On Sat, Jun 20, 2009 at 9:46 PM, Neil Harris<usenet(a)tonal.clara.co.uk> wrote:
Regarding
dashes and hyphens, I've now found my original data set, and
a quick inspection gives this set of various similar-looking Latin
hyphens, dashes and minus signs:
U+002D HYPHEN-MINUS
U+2010 HYPHEN
U+2011 NON-BREAKING HYPHEN
U+2012 FIGURE DASH
U+2013 EN DASH
and at this point I missed out U+2014 EM DASH , which was hiding in the
world of transitive closure mentioned below...
> U+2212 MINUS SIGN
> U+FE58 SMALL EM DASH
> U+FF0D FULLWIDTH HYPHEN-MINUS
I think you have to be mindful of the original goal here: for each
character a user is likely to enter from their keyboard in the search
box, what possible range of characters would they expect to match?
So, apostrophe (U+0027) -> curved right single quote (U+2019): yes, probably.

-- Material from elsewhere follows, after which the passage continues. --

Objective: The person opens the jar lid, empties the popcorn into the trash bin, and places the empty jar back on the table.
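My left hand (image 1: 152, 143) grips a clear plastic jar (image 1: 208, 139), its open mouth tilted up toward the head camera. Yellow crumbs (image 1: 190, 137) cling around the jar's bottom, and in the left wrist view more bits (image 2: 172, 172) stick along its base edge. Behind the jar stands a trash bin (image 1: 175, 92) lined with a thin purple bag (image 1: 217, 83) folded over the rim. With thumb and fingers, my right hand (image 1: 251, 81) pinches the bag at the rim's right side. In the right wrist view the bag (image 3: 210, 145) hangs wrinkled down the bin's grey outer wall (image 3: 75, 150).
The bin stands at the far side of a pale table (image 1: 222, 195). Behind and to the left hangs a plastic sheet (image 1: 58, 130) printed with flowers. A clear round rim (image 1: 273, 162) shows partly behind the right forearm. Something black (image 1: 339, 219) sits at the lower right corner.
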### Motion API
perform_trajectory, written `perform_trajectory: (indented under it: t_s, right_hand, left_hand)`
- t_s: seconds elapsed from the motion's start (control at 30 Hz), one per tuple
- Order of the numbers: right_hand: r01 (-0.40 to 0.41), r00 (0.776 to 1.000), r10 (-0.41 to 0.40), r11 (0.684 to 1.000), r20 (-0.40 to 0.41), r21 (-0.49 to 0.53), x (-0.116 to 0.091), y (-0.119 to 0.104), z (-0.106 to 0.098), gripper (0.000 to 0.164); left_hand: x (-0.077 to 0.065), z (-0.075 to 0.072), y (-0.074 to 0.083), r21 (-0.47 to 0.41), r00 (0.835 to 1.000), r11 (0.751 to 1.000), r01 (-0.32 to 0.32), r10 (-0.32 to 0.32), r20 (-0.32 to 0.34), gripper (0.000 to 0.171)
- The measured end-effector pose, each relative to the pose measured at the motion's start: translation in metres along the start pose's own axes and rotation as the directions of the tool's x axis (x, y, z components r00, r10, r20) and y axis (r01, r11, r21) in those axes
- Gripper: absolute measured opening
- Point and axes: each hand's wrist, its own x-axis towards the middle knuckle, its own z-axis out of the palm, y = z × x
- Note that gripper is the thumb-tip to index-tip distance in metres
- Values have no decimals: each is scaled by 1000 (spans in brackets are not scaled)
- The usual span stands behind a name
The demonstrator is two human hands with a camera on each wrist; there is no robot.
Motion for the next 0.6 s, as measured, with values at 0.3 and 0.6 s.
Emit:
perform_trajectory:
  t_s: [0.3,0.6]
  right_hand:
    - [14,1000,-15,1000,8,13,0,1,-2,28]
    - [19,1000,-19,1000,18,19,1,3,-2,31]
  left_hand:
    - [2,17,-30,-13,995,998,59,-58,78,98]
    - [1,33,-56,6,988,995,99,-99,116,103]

The other way around...probably not, unless that U+2019 exists on any keyboards.
Hyphen-minus (U+002D) -> em dash (U+2014): I would say no. If you
search for "clock-work", you probably don't want to match a sentence
like "He was building a clock—work that is never easy—at the time."
(contrived, sure)
Just saying you probably don't want the full range of "lookalikes" -
the left side of each mapping should be a keyboard character, and the
right side should be semantically equivalent, unless commonly used
incorrectly.
Steve